# YOUR GOAL:
Apart from the pictures, write out the records that follow exactly.

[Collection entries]

BEGIN

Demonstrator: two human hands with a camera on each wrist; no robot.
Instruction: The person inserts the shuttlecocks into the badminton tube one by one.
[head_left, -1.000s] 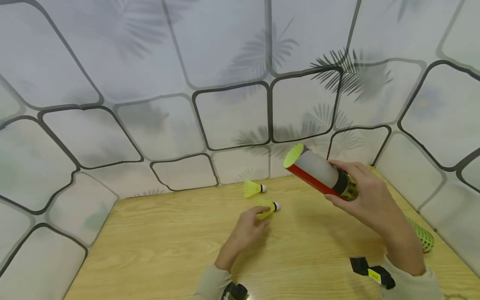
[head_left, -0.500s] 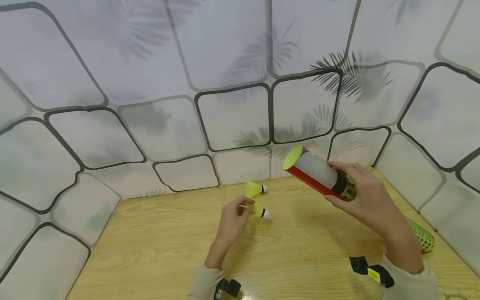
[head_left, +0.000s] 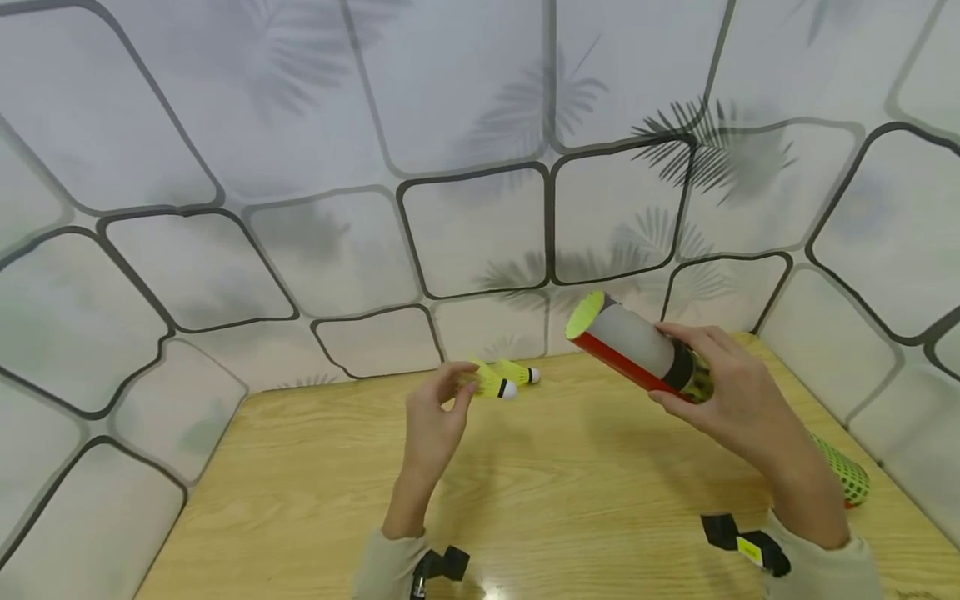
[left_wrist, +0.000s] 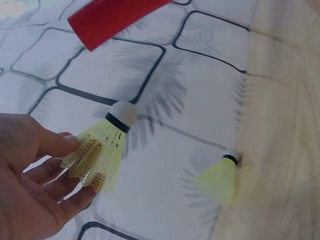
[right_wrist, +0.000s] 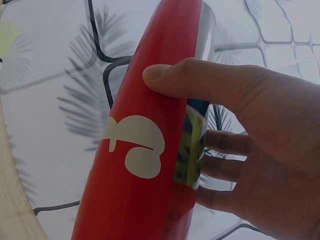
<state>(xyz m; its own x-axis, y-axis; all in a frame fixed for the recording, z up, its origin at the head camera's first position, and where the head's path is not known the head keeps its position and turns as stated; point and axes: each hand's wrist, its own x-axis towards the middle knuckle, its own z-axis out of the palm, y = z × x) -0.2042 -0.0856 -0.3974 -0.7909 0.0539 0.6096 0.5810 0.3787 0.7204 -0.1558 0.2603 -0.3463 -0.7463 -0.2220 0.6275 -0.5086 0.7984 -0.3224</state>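
Observation:
My left hand (head_left: 433, 427) pinches a yellow shuttlecock (left_wrist: 106, 146) by the rim of its skirt, its white cork pointing away from the fingers. The shuttlecock is off the table. Just behind it in the head view, a second yellow shuttlecock (head_left: 521, 372) lies near the back edge of the table. My right hand (head_left: 742, 398) grips a shuttlecock tube (head_left: 633, 340) in red, grey and black around its lower part. The tube is held tilted above the table, its yellow-green end up and to the left. In the right wrist view, the thumb lies across the red side.
A green perforated cylinder (head_left: 846, 473) lies on the wooden table (head_left: 315, 500) at the right, partly behind my right forearm. Patterned white walls (head_left: 480, 225) rise along the back and both sides of the table.
My left hand has picked up the nearer shuttlecock by its skirt and moved left and upward in the head view, swinging its cork around. The right hand and tube have stayed nearly still.

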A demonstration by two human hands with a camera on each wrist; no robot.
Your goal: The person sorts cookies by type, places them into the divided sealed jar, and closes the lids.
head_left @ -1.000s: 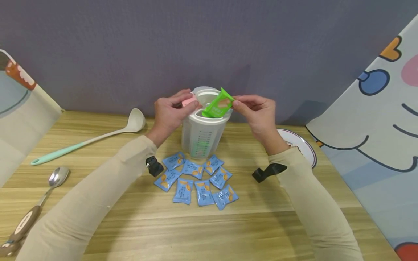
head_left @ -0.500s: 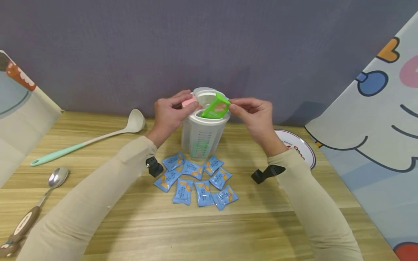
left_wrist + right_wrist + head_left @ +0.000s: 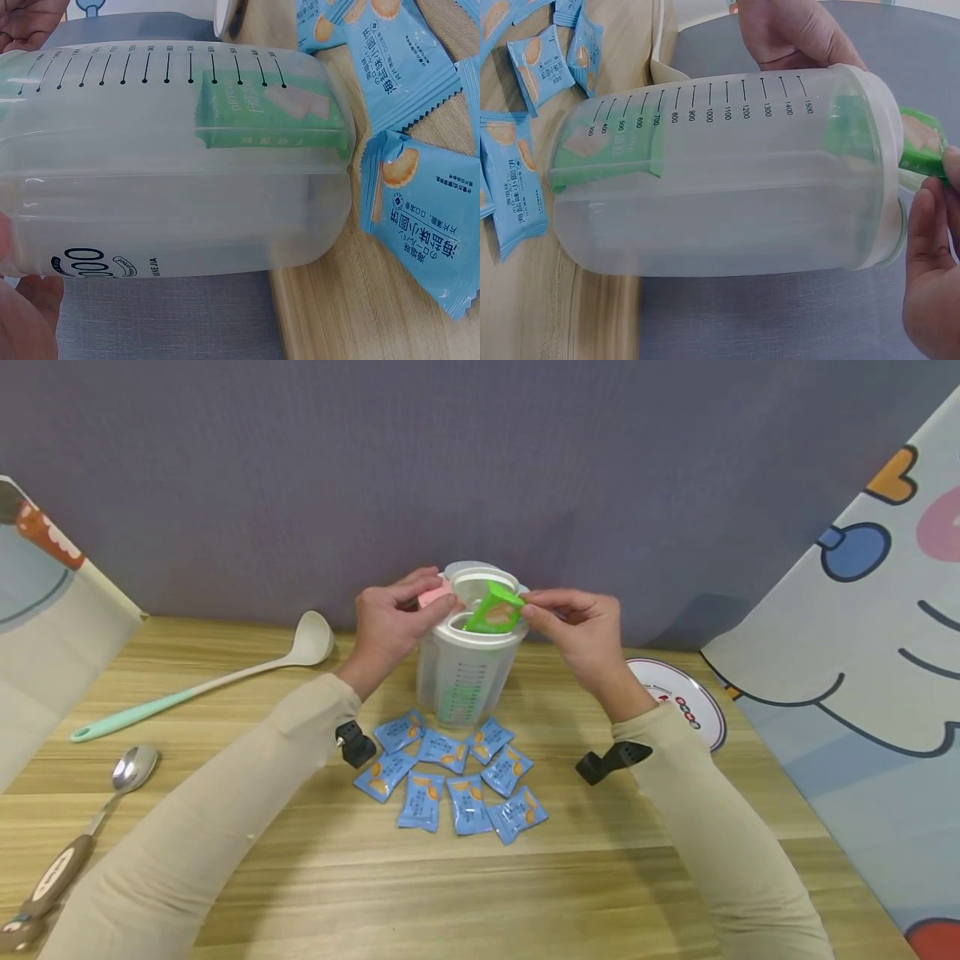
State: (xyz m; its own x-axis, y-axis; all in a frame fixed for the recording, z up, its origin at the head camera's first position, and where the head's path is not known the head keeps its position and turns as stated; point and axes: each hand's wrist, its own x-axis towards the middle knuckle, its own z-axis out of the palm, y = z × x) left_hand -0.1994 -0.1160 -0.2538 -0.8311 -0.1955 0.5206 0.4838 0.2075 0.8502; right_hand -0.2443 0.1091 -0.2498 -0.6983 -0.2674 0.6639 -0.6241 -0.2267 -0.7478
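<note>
A clear plastic storage canister (image 3: pixel 468 672) with a measuring scale and white-rimmed openings stands upright at the back of the table. My left hand (image 3: pixel 393 618) grips the pink part (image 3: pixel 433 593) of its lid, at the left. With thumb and fingers my right hand (image 3: pixel 577 627) pinches the right edge of a green snack packet (image 3: pixel 497 612). That packet's lower end is inside the front opening, seen through the wall in the right wrist view. Another green packet (image 3: pixel 270 112) lies at the canister's bottom. Several blue cracker packets (image 3: pixel 422 800) lie just in front of it.
On the left are a white ladle (image 3: pixel 309 639) with a mint handle and a metal spoon (image 3: pixel 135 767) with a brown handle. A white plate (image 3: pixel 697 702) is partly behind the right forearm. A grey panel (image 3: pixel 480 460) rises right behind the canister.
My right hand has moved slightly left and down, and the green packet has sunk further into the canister's opening. My left hand has stayed on the lid.
</note>
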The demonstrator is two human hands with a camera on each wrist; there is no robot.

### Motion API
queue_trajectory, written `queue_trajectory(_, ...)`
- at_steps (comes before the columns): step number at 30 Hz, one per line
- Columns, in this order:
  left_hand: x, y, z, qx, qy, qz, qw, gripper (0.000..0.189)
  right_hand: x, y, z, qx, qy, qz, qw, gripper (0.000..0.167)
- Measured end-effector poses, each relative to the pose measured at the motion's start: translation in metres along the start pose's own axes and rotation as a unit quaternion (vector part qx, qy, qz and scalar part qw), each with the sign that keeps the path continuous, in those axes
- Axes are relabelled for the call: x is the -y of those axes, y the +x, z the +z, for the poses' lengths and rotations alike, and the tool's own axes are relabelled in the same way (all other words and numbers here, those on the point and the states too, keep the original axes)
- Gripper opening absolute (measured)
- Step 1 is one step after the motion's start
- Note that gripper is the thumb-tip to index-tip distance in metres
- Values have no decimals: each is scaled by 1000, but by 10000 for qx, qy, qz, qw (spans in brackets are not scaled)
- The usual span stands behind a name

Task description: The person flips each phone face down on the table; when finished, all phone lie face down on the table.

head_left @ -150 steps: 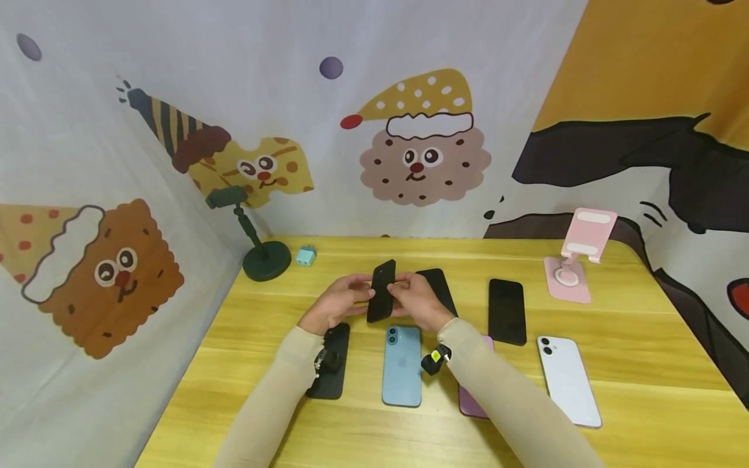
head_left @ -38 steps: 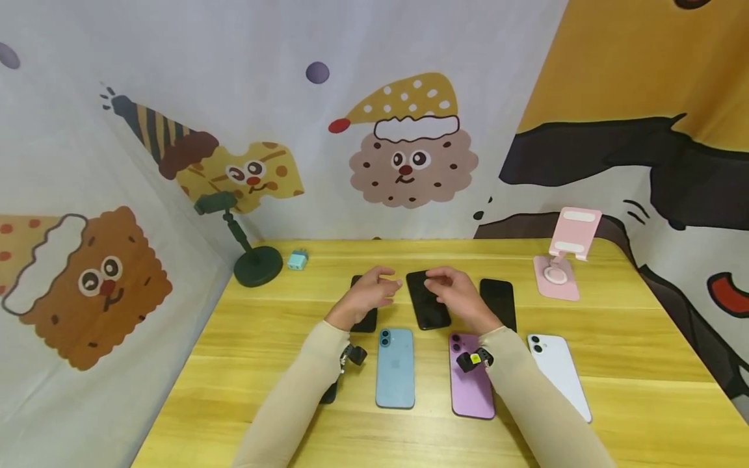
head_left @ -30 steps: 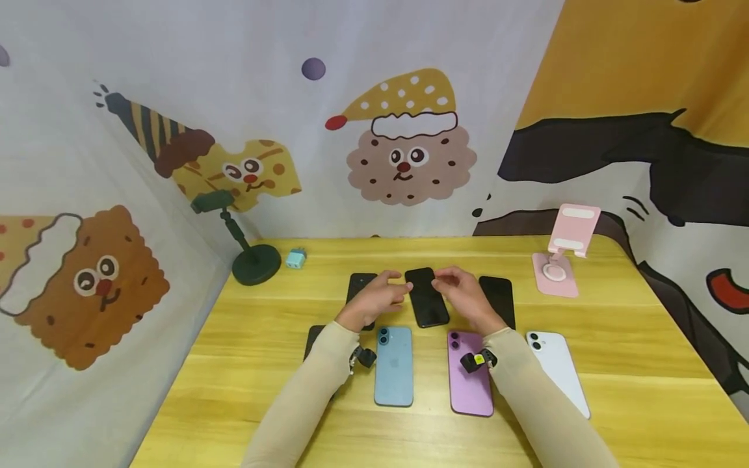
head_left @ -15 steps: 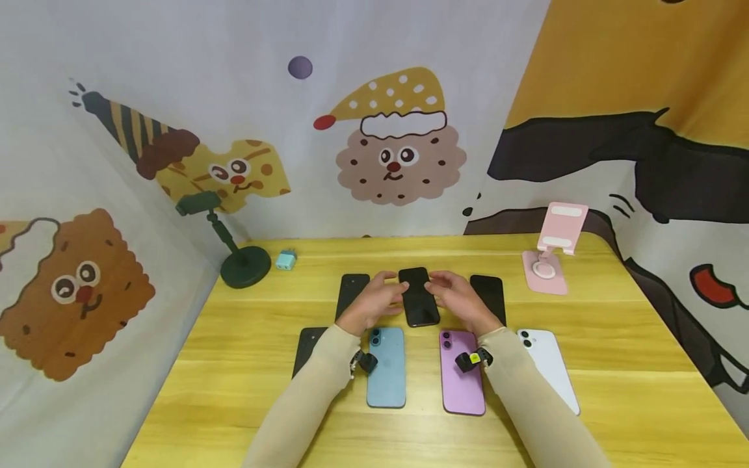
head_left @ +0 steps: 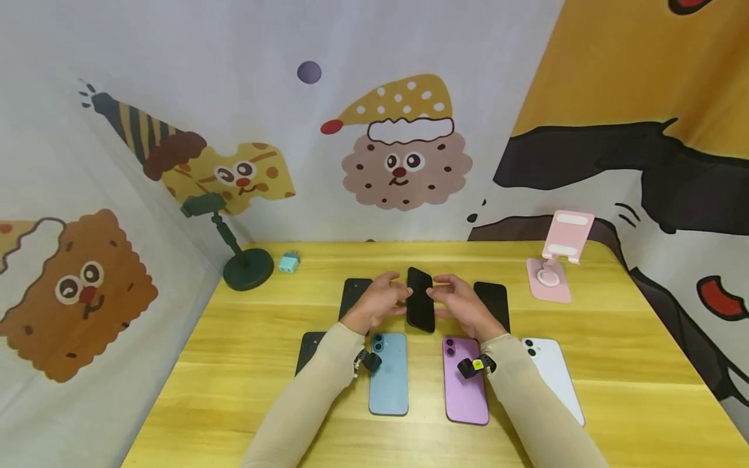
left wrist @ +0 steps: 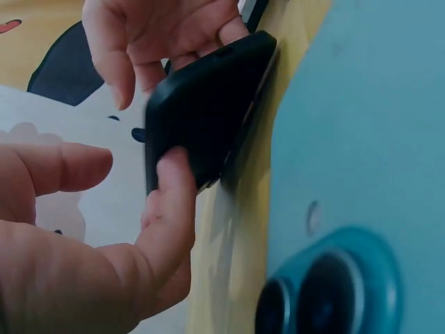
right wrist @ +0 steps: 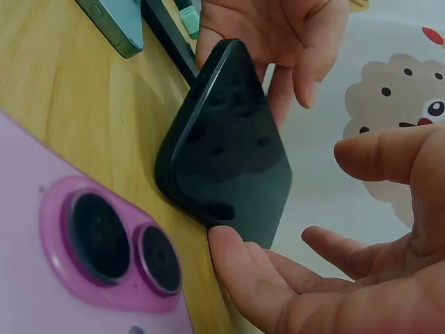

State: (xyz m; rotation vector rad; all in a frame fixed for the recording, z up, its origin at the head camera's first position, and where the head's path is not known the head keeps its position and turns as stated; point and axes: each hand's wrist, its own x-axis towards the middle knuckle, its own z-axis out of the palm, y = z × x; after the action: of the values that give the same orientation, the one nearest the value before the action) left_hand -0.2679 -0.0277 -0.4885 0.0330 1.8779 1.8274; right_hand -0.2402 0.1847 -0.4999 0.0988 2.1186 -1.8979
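Observation:
A black smartphone [head_left: 420,302] stands tilted at the centre of the table, screen towards the right, between both hands. My left hand [head_left: 377,305] curls its fingers against the phone's underside; in the left wrist view the thumb stands off the dark back. My right hand [head_left: 465,309] has its thumb clear too. In the right wrist view its fingertips [right wrist: 226,247] touch the phone's lower edge. Nearest the hands lie a blue phone [head_left: 389,390], a purple phone [head_left: 466,396] and a black phone [head_left: 351,296] partly behind the left hand.
A black phone [head_left: 494,302] and a white phone [head_left: 556,380] lie at right, another black phone [head_left: 308,349] under the left forearm. A green stand [head_left: 248,268], a small blue charger plug [head_left: 289,262] and a pink phone stand [head_left: 549,276] line the back. Patterned fabric hangs behind.
Five seconds ago both hands held a different black phone upright; it lies left now. The hands then moved right to the centre phone, which lay flat and has now been tipped up.

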Motion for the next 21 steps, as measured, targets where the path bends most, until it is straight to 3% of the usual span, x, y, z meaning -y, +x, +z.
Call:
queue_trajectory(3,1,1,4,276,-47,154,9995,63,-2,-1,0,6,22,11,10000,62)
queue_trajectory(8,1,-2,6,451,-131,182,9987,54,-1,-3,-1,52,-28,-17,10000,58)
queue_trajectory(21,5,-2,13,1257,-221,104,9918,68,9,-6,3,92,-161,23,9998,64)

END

# ANSWER TO THIS PROBLEM:
Demonstrator: two human hands with a camera on each wrist; no robot.
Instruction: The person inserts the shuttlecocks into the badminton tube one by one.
[head_left, -1.000s] 
[head_left, -0.500s] 
[head_left, +0.000s] 
[left_wrist, +0.000s] 
[right_wrist, +0.000s] 
<state>(xyz m; its own x-axis, y-axis; all in a frame fixed for the recording, z up, its origin at the head camera's first position, and where the head's path is not known the head keeps its position and turns as stated; point and axes: each hand's wrist, its own x-axis towards the middle knuckle, its own z-axis out of the palm, y = z × x) -0.2042 -0.0856 -0.3974 -0.7909 0.0539 0.6096 0.5810 0.3787 0.7204 -0.1558 0.2603 -0.3463 -0.7463 -0.2220 0.6275 -0.5086 0.7984 -0.3224</state>
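Observation:
My left hand (head_left: 433, 427) pinches a yellow shuttlecock (left_wrist: 106, 146) by the rim of its skirt, its white cork pointing away from the fingers. The shuttlecock is off the table. Just behind it in the head view, a second yellow shuttlecock (head_left: 521, 372) lies near the back edge of the table. My right hand (head_left: 742, 398) grips a shuttlecock tube (head_left: 633, 340) in red, grey and black around its lower part. The tube is held tilted above the table, its yellow-green end up and to the left. In the right wrist view, the thumb lies across the red side.
A green perforated cylinder (head_left: 846, 473) lies on the wooden table (head_left: 315, 500) at the right, partly behind my right forearm. Patterned white walls (head_left: 480, 225) rise along the back and both sides of the table.
My left hand has picked up the nearer shuttlecock by its skirt and moved left and upward in the head view, swinging its cork around. The right hand and tube have stayed nearly still.
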
A demonstration by two human hands with a camera on each wrist; no robot.
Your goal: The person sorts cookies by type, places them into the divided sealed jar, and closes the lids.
head_left @ -1.000s: 
head_left @ -0.500s: 
left_wrist + right_wrist + head_left @ +0.000s: 
State: (xyz m; its own x-axis, y-axis; all in a frame fixed for the recording, z up, its origin at the head camera's first position, and where the head's path is not known the head keeps its position and turns as stated; point and axes: each hand's wrist, its own x-axis towards the middle knuckle, its own z-axis out of the palm, y = z × x) left_hand -0.1994 -0.1160 -0.2538 -0.8311 -0.1955 0.5206 0.4838 0.2075 0.8502; right_hand -0.2443 0.1091 -0.2498 -0.6983 -0.2674 0.6639 -0.6241 -0.2267 -0.7478
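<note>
A clear plastic storage canister (image 3: pixel 468 672) with a measuring scale and white-rimmed openings stands upright at the back of the table. My left hand (image 3: pixel 393 618) grips the pink part (image 3: pixel 433 593) of its lid, at the left. With thumb and fingers my right hand (image 3: pixel 577 627) pinches the right edge of a green snack packet (image 3: pixel 497 612). That packet's lower end is inside the front opening, seen through the wall in the right wrist view. Another green packet (image 3: pixel 270 112) lies at the canister's bottom. Several blue cracker packets (image 3: pixel 422 800) lie just in front of it.
On the left are a white ladle (image 3: pixel 309 639) with a mint handle and a metal spoon (image 3: pixel 135 767) with a brown handle. A white plate (image 3: pixel 697 702) is partly behind the right forearm. A grey panel (image 3: pixel 480 460) rises right behind the canister.
My right hand has moved slightly left and down, and the green packet has sunk further into the canister's opening. My left hand has stayed on the lid.
</note>
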The demonstrator is two human hands with a camera on each wrist; there is no robot.

### Motion API
queue_trajectory, written `queue_trajectory(_, ...)`
- at_steps (comes before the columns): step number at 30 Hz, one per line
- Columns, in this order:
  left_hand: x, y, z, qx, qy, qz, qw, gripper (0.000..0.189)
  right_hand: x, y, z, qx, qy, qz, qw, gripper (0.000..0.167)
- Measured end-effector poses, each relative to the pose measured at the motion's start: translation in metres along the start pose's own axes and rotation as a unit quaternion (vector part qx, qy, qz and scalar part qw), each with the sign that keeps the path continuous, in those axes
- Axes are relabelled for the call: x is the -y of those axes, y the +x, z the +z, for the poses' lengths and rotations alike, and the tool's own axes are relabelled in the same way (all other words and numbers here, those on the point and the states too, keep the original axes)
- Gripper opening absolute (measured)
- Step 1 is one step after the motion's start
- Note that gripper is the thumb-tip to index-tip distance in metres
- Values have no decimals: each is scaled by 1000, but by 10000 for qx, qy, qz, qw (spans in brackets are not scaled)
- The usual span stands behind a name

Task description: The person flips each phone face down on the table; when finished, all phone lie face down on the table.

head_left @ -150 steps: 
head_left @ -38 steps: 
head_left @ -30 steps: 
head_left @ -15 steps: 
head_left @ +0 steps: 
left wrist @ +0 steps: 
right wrist @ +0 steps: 

State: (xyz m; rotation vector rad; all in a frame fixed for the recording, z up, its origin at the head camera's first position, and where the head's path is not known the head keeps its position and turns as stated; point and axes: each hand's wrist, its own x-axis towards the middle knuckle, its own z-axis out of the palm, y = z × x; after the action: of the values that give the same orientation, the one nearest the value before the action) left_hand -0.2679 -0.0277 -0.4885 0.0330 1.8779 1.8274; right_hand -0.2402 0.1847 -0.4999 0.0988 2.1186 -1.8979
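Observation:
A black smartphone [head_left: 420,302] stands tilted at the centre of the table, screen towards the right, between both hands. My left hand [head_left: 377,305] curls its fingers against the phone's underside; in the left wrist view the thumb stands off the dark back. My right hand [head_left: 465,309] has its thumb clear too. In the right wrist view its fingertips [right wrist: 226,247] touch the phone's lower edge. Nearest the hands lie a blue phone [head_left: 389,390], a purple phone [head_left: 466,396] and a black phone [head_left: 351,296] partly behind the left hand.
A black phone [head_left: 494,302] and a white phone [head_left: 556,380] lie at right, another black phone [head_left: 308,349] under the left forearm. A green stand [head_left: 248,268], a small blue charger plug [head_left: 289,262] and a pink phone stand [head_left: 549,276] line the back. Patterned fabric hangs behind.
Five seconds ago both hands held a different black phone upright; it lies left now. The hands then moved right to the centre phone, which lay flat and has now been tipped up.
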
Motion for the next 21 steps, as measured, targets where the path bends most, until it is straight to 3% of the usual span, x, y, z meaning -y, +x, +z.
Call:
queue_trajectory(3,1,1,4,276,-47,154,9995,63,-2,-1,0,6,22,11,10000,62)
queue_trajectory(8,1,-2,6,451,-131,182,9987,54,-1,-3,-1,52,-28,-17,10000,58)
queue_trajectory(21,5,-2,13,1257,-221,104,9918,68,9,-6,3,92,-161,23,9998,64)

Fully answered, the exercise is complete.